Postby LSAT Blog » Sun Nov 13, 2011 11:46 pm

While I like the negation test for necessary assumption questions, I don't believe it should be used for sufficient assumption questions.

The reason is that a necessary assumption always needs to be the case in order for an argument to work (the conclusion follow), but a sufficient assumption is just that - sufficient to make the argument work (the conclusion follow), but not all sufficient assumptions are required in order for the argument to work (for the conclusion to follow).

In other words, the correct answer to sufficient assumption questions is often something that does not actually need to be true, but if it is true, will fully justify the conclusion. (Note that many answers to sufficient assumption questions are broader than the argument.)

Take, for example, PrepTest 35 (Oct 2001), Section 1, Question 22 (p226 in Next 10).

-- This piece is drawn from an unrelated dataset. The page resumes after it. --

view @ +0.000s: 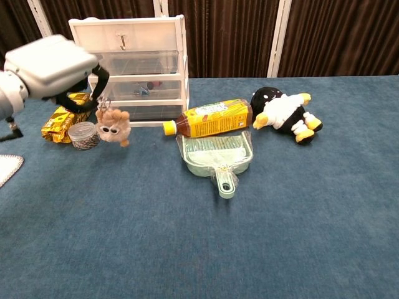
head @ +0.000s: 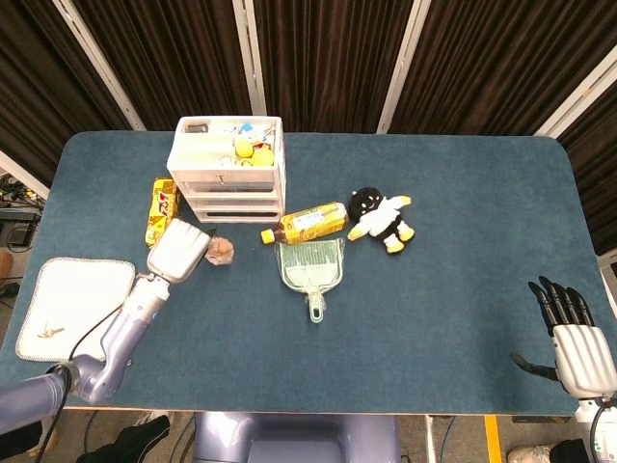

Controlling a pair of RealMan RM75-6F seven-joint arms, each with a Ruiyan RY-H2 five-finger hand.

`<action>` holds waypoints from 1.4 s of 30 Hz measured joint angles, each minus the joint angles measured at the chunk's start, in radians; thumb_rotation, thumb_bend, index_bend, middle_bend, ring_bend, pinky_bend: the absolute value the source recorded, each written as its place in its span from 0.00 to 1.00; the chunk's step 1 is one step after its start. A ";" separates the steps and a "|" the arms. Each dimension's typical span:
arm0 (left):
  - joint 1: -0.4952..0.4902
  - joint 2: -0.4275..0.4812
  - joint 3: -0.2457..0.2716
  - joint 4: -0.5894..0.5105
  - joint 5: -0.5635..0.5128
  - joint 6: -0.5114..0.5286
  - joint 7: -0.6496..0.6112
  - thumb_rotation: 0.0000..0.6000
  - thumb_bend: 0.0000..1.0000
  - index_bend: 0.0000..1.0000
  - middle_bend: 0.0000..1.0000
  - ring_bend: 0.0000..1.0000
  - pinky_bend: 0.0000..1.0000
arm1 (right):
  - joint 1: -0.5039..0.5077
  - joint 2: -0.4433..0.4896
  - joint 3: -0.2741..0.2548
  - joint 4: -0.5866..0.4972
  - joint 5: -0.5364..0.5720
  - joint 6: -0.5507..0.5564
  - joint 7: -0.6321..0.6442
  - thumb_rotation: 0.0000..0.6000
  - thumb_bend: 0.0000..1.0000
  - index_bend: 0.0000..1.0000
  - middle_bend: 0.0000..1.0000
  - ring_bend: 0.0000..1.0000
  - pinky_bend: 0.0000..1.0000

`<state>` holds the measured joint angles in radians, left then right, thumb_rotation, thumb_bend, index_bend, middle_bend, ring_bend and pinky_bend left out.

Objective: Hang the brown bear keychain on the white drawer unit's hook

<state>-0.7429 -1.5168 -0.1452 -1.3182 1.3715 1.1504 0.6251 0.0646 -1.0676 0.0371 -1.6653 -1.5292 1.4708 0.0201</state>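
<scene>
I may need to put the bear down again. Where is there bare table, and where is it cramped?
Bare: the stretch between the dustpan and the right hand, and the near edge below the left hand. Crowded: around the drawer unit, with snack bag, bottle and penguin toy.

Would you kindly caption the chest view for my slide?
Left hand holds the brown bear keychain aloft before the white drawer unit, below its hook.

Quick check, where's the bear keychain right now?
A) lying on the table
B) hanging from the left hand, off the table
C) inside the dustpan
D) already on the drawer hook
B: the bear dangles below the left hand, short of the hook.
</scene>
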 measured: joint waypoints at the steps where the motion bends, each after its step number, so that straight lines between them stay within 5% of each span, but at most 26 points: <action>1: -0.007 0.001 -0.007 0.006 0.005 0.000 -0.005 1.00 0.52 0.69 1.00 0.87 0.73 | 0.000 0.000 0.000 0.000 0.000 0.000 0.001 1.00 0.00 0.00 0.00 0.00 0.00; 14: -0.082 -0.012 -0.068 0.105 0.024 -0.016 -0.035 1.00 0.52 0.69 1.00 0.87 0.73 | 0.001 0.002 0.001 -0.001 0.003 -0.003 0.009 1.00 0.00 0.00 0.00 0.00 0.00; 42: -0.162 -0.088 -0.081 0.327 0.076 -0.003 -0.144 1.00 0.52 0.70 1.00 0.87 0.73 | 0.002 0.005 0.006 -0.004 0.014 -0.008 0.019 1.00 0.00 0.00 0.00 0.00 0.00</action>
<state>-0.9044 -1.6052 -0.2258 -0.9910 1.4474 1.1470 0.4813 0.0669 -1.0627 0.0430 -1.6693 -1.5153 1.4630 0.0390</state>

Evidence: C -> NOT T -> NOT P
Evidence: P -> T -> NOT C
---
Conclusion: P -> NOT H

While H -> C is sufficient to guarantee the conclusion, it's not required in order to do so. Even if H didn't require C, information from the evidence could still, in combination with a sufficient assumption, guarantee that P required NOT H.

What if we learned that T required NOT H, or that H required NOT T? In combination with the statement that P -> T, the conclusion would still follow from the evidence (even if H didn't require C).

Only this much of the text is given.